▶ **Assigned task**
Every line of the listing is returned unchanged, and every picture is dropped.
Segment Open
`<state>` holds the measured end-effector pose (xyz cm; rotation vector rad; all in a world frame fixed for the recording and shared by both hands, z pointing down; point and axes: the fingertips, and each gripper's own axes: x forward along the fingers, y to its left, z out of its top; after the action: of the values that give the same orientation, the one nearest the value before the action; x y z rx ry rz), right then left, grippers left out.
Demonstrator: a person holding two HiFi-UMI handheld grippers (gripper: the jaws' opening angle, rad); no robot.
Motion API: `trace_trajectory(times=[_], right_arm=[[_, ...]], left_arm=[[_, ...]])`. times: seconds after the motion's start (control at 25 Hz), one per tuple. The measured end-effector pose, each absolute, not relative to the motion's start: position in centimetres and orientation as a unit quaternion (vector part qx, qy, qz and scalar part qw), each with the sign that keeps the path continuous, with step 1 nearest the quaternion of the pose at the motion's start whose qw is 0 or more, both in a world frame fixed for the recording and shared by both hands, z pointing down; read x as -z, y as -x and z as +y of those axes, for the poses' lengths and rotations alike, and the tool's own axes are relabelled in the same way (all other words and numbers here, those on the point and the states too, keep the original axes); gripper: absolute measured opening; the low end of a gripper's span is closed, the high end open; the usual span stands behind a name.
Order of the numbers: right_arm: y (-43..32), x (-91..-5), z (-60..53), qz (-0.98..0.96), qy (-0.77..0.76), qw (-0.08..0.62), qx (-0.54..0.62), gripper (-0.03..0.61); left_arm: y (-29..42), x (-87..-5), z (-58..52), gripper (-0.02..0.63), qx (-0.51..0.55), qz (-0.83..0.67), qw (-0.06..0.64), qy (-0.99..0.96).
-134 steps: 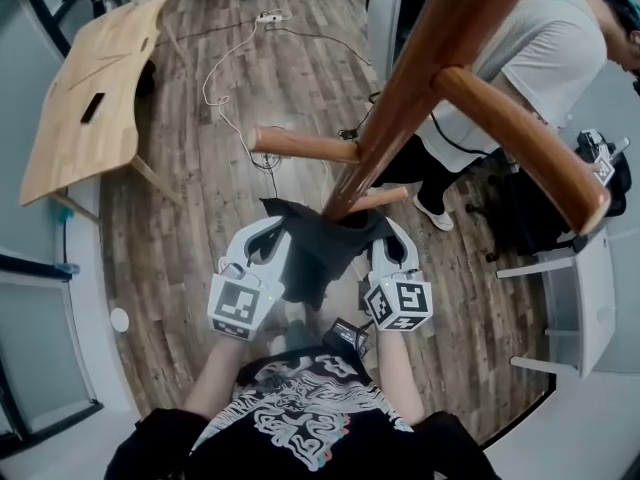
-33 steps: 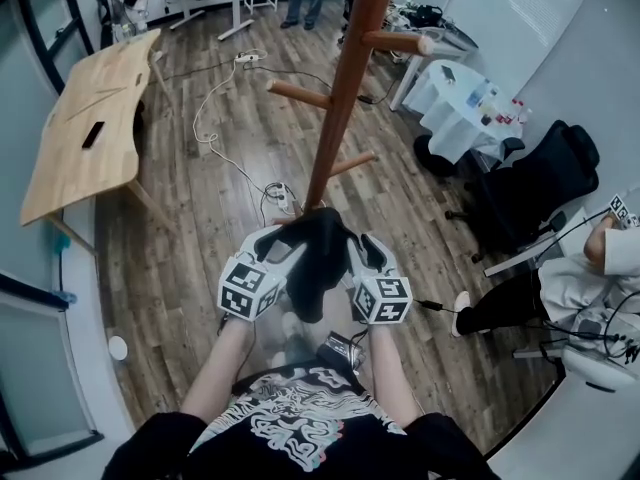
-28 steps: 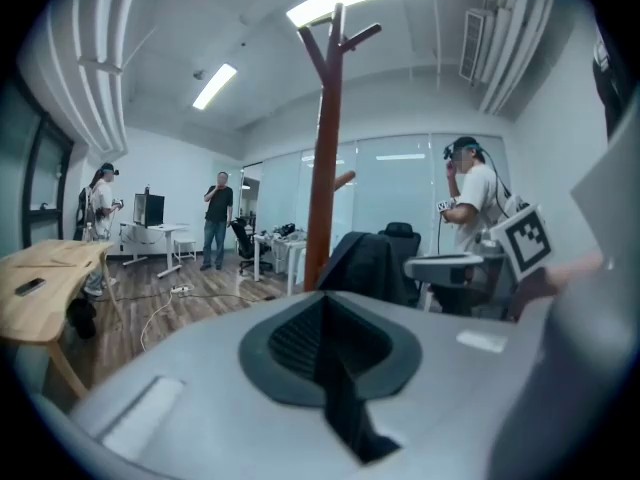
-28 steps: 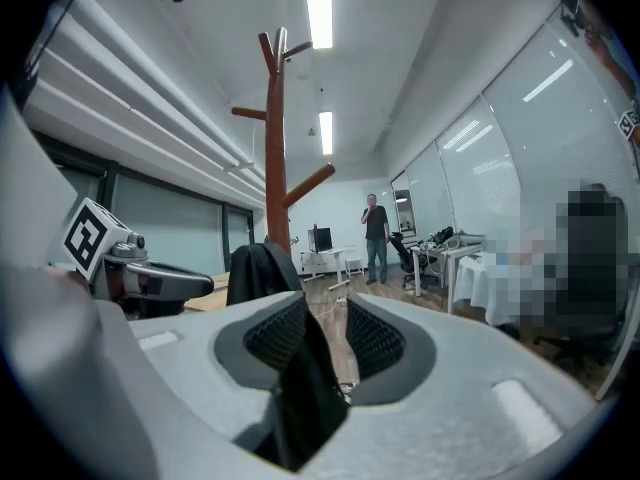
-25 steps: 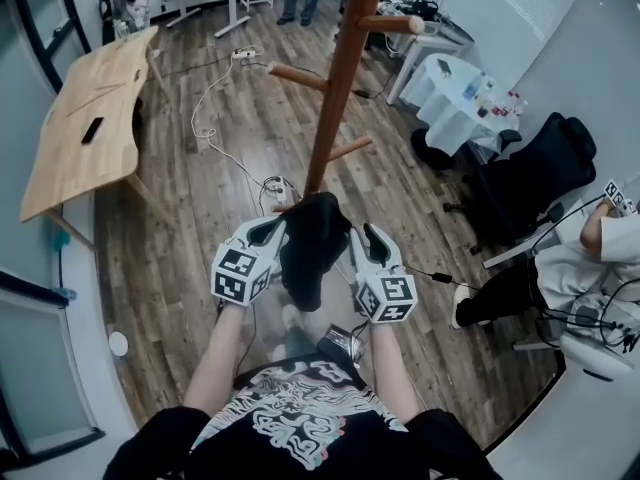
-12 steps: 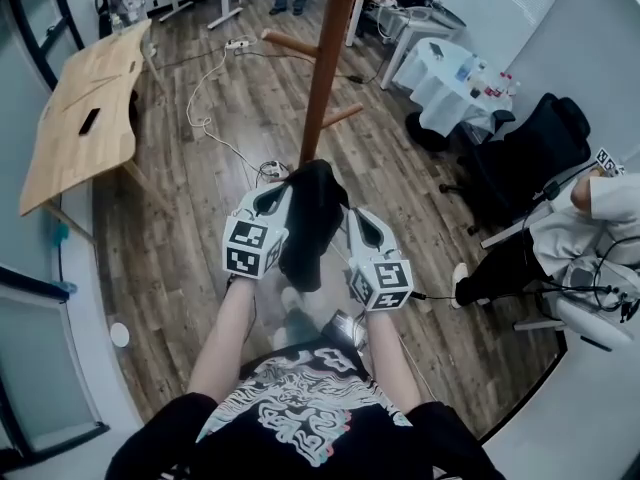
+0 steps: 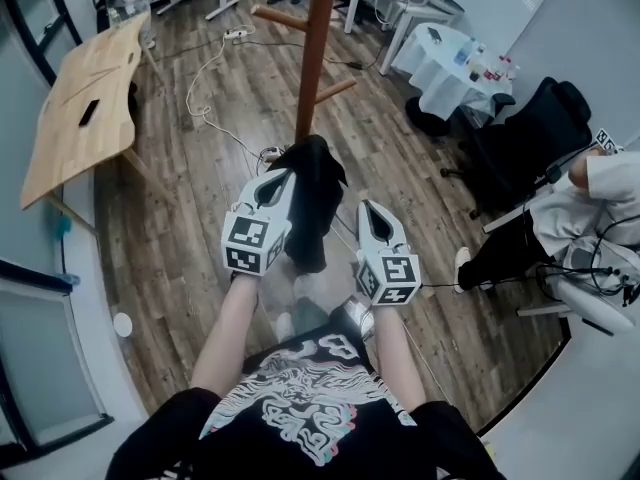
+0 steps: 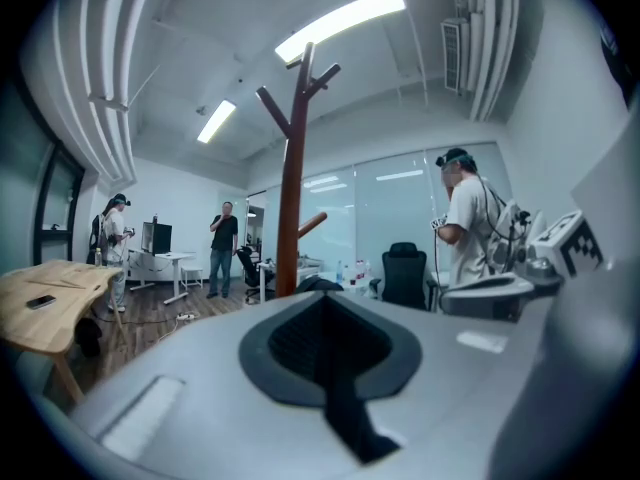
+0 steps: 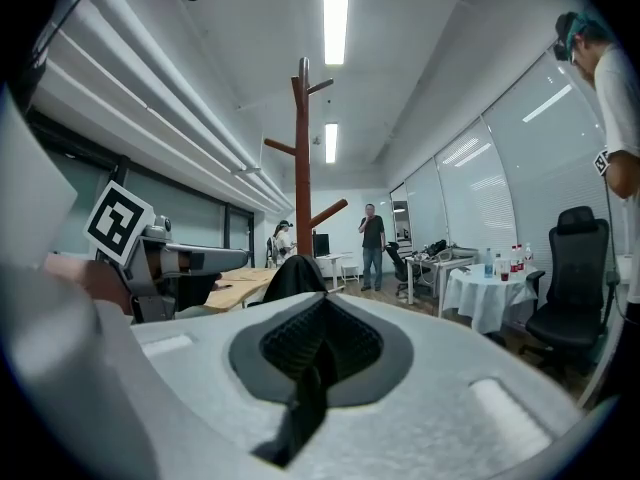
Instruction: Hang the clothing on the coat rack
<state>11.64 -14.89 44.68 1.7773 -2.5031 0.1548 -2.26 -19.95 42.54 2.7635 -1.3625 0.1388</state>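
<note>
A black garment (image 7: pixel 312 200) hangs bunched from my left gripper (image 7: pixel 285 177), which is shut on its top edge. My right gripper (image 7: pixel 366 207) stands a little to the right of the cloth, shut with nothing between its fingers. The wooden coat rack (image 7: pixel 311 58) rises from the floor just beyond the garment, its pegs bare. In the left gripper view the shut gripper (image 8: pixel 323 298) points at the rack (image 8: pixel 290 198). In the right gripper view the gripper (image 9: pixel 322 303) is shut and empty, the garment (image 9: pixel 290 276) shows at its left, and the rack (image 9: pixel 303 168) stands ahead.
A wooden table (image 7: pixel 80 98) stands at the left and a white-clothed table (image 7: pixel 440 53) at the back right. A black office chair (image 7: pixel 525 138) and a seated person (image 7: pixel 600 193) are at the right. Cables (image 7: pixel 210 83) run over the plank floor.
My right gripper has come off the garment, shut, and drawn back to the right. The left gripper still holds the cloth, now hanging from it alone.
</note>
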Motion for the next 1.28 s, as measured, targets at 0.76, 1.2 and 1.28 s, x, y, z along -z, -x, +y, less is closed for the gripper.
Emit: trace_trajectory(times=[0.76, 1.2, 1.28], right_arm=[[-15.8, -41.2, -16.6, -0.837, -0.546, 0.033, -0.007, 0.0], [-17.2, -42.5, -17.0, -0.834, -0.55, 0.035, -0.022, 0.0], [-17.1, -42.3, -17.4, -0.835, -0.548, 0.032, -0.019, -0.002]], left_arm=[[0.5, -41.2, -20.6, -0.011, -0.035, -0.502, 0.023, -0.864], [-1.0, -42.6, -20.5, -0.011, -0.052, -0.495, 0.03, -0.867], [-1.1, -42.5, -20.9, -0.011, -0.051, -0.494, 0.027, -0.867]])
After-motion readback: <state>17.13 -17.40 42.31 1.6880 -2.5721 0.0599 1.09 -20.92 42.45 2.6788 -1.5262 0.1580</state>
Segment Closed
▶ **Answer section**
`<state>` holds the measured end-effector pose (xyz cm; rotation vector rad; all in a world frame fixed for the recording and shared by both hands, z pointing down; point and axes: the fingertips, and each gripper's own axes: x forward along the fingers, y to its left, z out of its top; after the action: of the values that give the same orientation, the one nearest the value before the action; x y z rx ry rz), right then left, grippers left out.
Demonstrator: a person holding two HiFi-UMI handheld grippers (gripper: the jaws' opening angle, rad); no robot.
Motion API: `trace_trajectory(times=[_], right_arm=[[_, ...]], left_arm=[[_, ...]])`. times: seconds after the motion's start (control at 25 Hz), one per tuple. The measured end-effector pose, each absolute, not relative to the motion's start: position in centimetres and orientation as a unit quaternion (vector part qx, qy, qz and scalar part qw), each with the sign that keeps the path continuous, with step 1 nearest the quaternion of the pose at the motion's start whose qw is 0 or more, both in a world frame fixed for the recording and shared by both hands, z pointing down; read x as -z, y as -x and z as +y of those axes, for the poses' lengths and rotations alike, and the tool's own axes are relabelled in the same way (all other words and numbers here, those on the point and the states too, keep the original axes); gripper: absolute measured opening; the low end of a gripper's span is closed, the high end open; the usual span stands behind a name.
Order of the numbers: right_arm: y (-43..32), x (-91..-5), z (-60..53), qz (-0.98..0.96), qy (-0.77..0.76), qw (-0.08..0.62), qx (-0.54..0.62), gripper (-0.03..0.61); left_arm: y (-29..42), x (-87..-5), z (-58..52), gripper (-0.02..0.63), qx (-0.51..0.55), qz (-0.83..0.67), qw (-0.06..0.64), qy (-0.99..0.96).
-134 steps: 
-33 steps: 
-28 steps: 
-28 steps: 
-25 steps: 
-12 steps: 
+0 steps: 
+0 steps: 
+0 steps: 
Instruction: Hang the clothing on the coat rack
<state>11.64 -14.89 44.68 1.7773 -2.5031 0.1548 -2.26 -19.95 42.54 2.7635 -1.3625 0.1388</state>
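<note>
A black garment (image 7: pixel 312 200) hangs bunched from my left gripper (image 7: pixel 285 177), which is shut on its top edge. My right gripper (image 7: pixel 366 207) stands a little to the right of the cloth, shut with nothing between its fingers. The wooden coat rack (image 7: pixel 311 58) rises from the floor just beyond the garment, its pegs bare. In the left gripper view the shut gripper (image 8: pixel 323 298) points at the rack (image 8: pixel 290 198). In the right gripper view the gripper (image 9: pixel 322 303) is shut and empty, the garment (image 9: pixel 290 276) shows at its left, and the rack (image 9: pixel 303 168) stands ahead.
A wooden table (image 7: pixel 80 98) stands at the left and a white-clothed table (image 7: pixel 440 53) at the back right. A black office chair (image 7: pixel 525 138) and a seated person (image 7: pixel 600 193) are at the right. Cables (image 7: pixel 210 83) run over the plank floor.
My right gripper has come off the garment, shut, and drawn back to the right. The left gripper still holds the cloth, now hanging from it alone.
</note>
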Motion for the next 1.28 s, as measured, targets at 0.76, 1.2 and 1.28 s, x, y, z along -z, -x, +y, less is closed for the gripper.
Emit: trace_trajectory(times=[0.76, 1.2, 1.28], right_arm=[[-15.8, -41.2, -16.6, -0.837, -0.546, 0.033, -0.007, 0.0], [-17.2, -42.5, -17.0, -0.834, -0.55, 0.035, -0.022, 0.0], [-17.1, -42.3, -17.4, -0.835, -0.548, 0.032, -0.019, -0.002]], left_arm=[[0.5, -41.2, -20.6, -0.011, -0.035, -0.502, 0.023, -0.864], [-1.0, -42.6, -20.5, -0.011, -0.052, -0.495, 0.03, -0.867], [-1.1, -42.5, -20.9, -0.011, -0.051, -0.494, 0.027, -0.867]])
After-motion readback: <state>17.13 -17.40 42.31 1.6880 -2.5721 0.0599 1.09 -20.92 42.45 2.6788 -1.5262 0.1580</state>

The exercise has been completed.